Por Felipe Cezar Cabral
Coordenador Médico de Saúde Digital do Hospital Moinhos de Vento
A pandemia fez as pessoas repensarem relações, hábitos e o cuidado com a saúde. Passamos a escolher a quais situações vamos nos expor. Reuniões de trabalho, aulas, confraternizações e até consultas médicas agora são realizadas em ambiente virtual. Com medo da covid-19, pacientes evadiram dos hospitais e clínicas. E médicos e profissionais da assistência precisaram adotar como rotina a comunicação e a análise digital, comuns em outros setores há décadas.
Com a regulamentação da telemedicina no Brasil, os pacientes ficaram mais confortáveis com a possibilidade de receber o diagnóstico e o tratamento em casa. No último ano, o Hospital Moinhos de Vento realizou 50 mil teleatendimentos, o equivalente a 30% de todas as consultas de 2019. As visitas remotas envolveram de oncologistas, pneumologistas e infectologistas até psiquiatras e psicólogos. Ambulatórios digitais de cardiologia e de nutrição foram criados com foco no cuidado de pacientes crônicos e na prevenção de doenças.
A jornada híbrida do indivíduo permite que profissionais da saúde monitorem hábitos como alimentação e atividades físicas, além de exames e consultas de rotina, garantindo uma atuação preventiva. Para entregar uma saúde de qualidade, hospitais e clínicas ampliam o acesso aos serviços médicos e assistenciais. Instituições que cuidam de doentes estão saindo dos seus espaços físicos para dentro das casas e para os ambientes de trabalho. Estão cada vez mais presentes até nos momentos de lazer e nas férias, com a missão de fazer com que as pessoas não virem pacientes. O foco é o indivíduo.
Nos EUA, pesquisa da revista Forbes revelou que 80% dos médicos consideram a telemedicina um formato melhor para acompanhar pacientes crônicos. Em Portugal, levantamento do Hospital da Luz apontou que adultos sem problemas de saúde consultam com seus médicos uma vez ao ano, enquanto os que têm doenças crônicas podem necessitar de até 12 visitas. Entre as vantagens do atendimento remoto estão a conveniência, a potencial redução de custos e uma maior aderência aos tratamentos.
No Brasil, onde 150 milhões de pessoas dependem do SUS, a tecnologia permite expandir especialidades a distância e monitorar pacientes crônicos. Também amplia o apoio à rede de atenção básica com a teleinterconsulta – ferramenta para a troca de informações e opiniões entre equipes de saúde. No Rio Grande do Sul, o projeto TeleOftalmo, uma parceria com o Ministério da Saúde, realizou 30 mil atendimentos, distribuiu 10 mil óculos e resolveu 70% dos problemas sem a necessidade de uma consulta presencial com o oftalmologista.

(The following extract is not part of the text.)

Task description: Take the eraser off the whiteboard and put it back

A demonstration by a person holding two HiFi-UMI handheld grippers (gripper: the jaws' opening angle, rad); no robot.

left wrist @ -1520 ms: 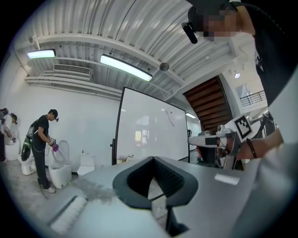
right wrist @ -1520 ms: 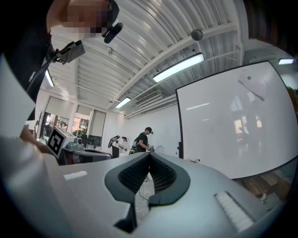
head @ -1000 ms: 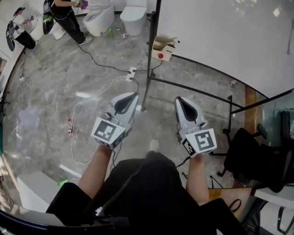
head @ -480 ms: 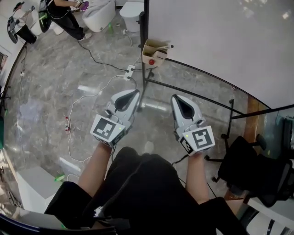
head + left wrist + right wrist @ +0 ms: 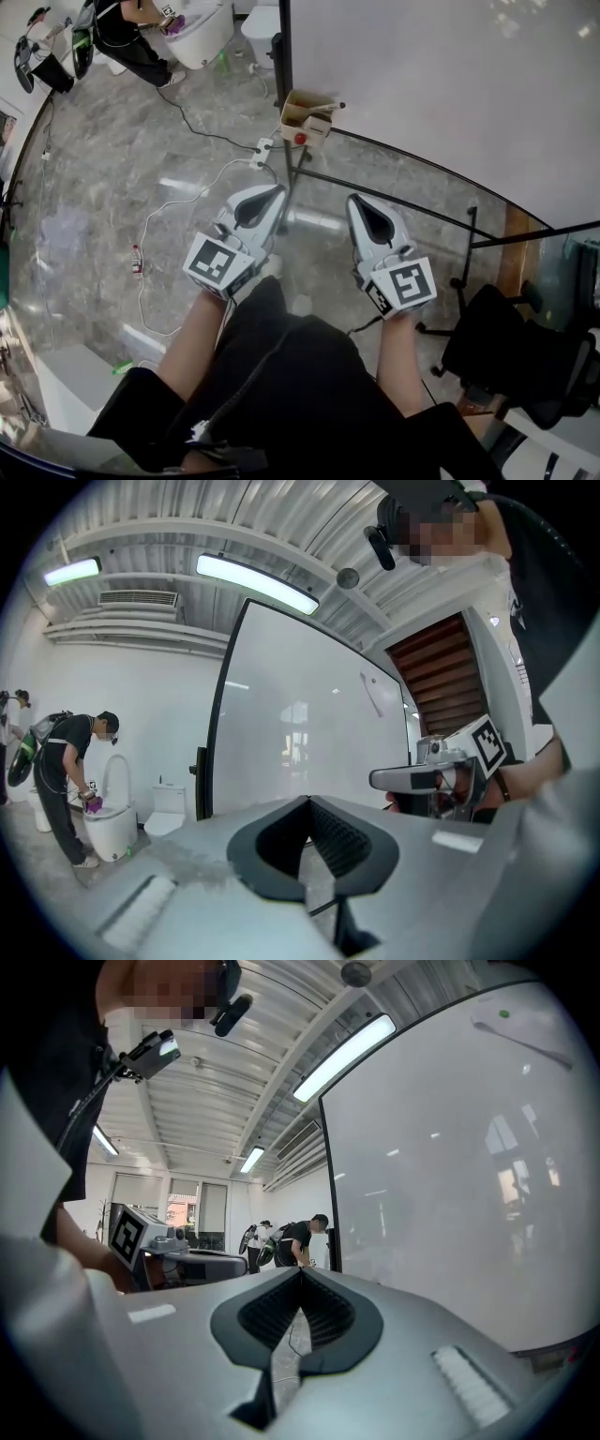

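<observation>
The jaws of the left gripper (image 5: 307, 801) are pressed together with nothing between them. The right gripper (image 5: 300, 1272) is the same, tips meeting and empty. The 2 are held side by side, pointing level at the whiteboard (image 5: 441, 84) near its lower corner. The eraser (image 5: 525, 1030) sits high on the board's face, well apart from both. It is a pale grey oblong, tilted, and too faint for detail. A cardboard box (image 5: 305, 111) sits at that corner.

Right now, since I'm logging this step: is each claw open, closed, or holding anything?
Left claw: closed, holding nothing.
Right claw: closed, holding nothing.
</observation>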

Por outro lado, a necessidade de dispositivos tecnológicos e de boa conexão escancarou as desigualdades sociais. É preciso priorizar investimentos em banda larga e equipamentos para ter a adesão de populações vulneráveis ao atendimento remoto. Além disso, profissionais, instituições e empresas devem estar adequados à Lei Geral de Proteção de Dados e atentos à segurança das informações no ambiente cibernético.
Em termos de qualidade assistencial, os médicos devem ser experientes, muito bem qualificados e seguir protocolos. A ausência de exame físico presencial e o uso da telepropedêutica requerem expertise elevada e são barreiras para os recém-formados, sem acompanhamento.
São desafios superáveis, mas que exigem soluções urgentes. A demanda por atendimento online está crescendo e deve continuar assim depois da pandemia. A estimativa do McKinsey Global Institute é de que as receitas da saúde digital passarão de US$ 350 bilhões em 2019 para US$ 600 bilhões em 2024. Startups, hospitais, seguradoras, farmácias e gigantes da tecnologia como Amazon, Apple e Google se desdobram para fornecer esses serviços e garantir uma fatia do mercado. Para além das cifras, há algo mais importante: a consolidação da tecnologia como aliada na construção de uma jornada digital no cuidado com a vida.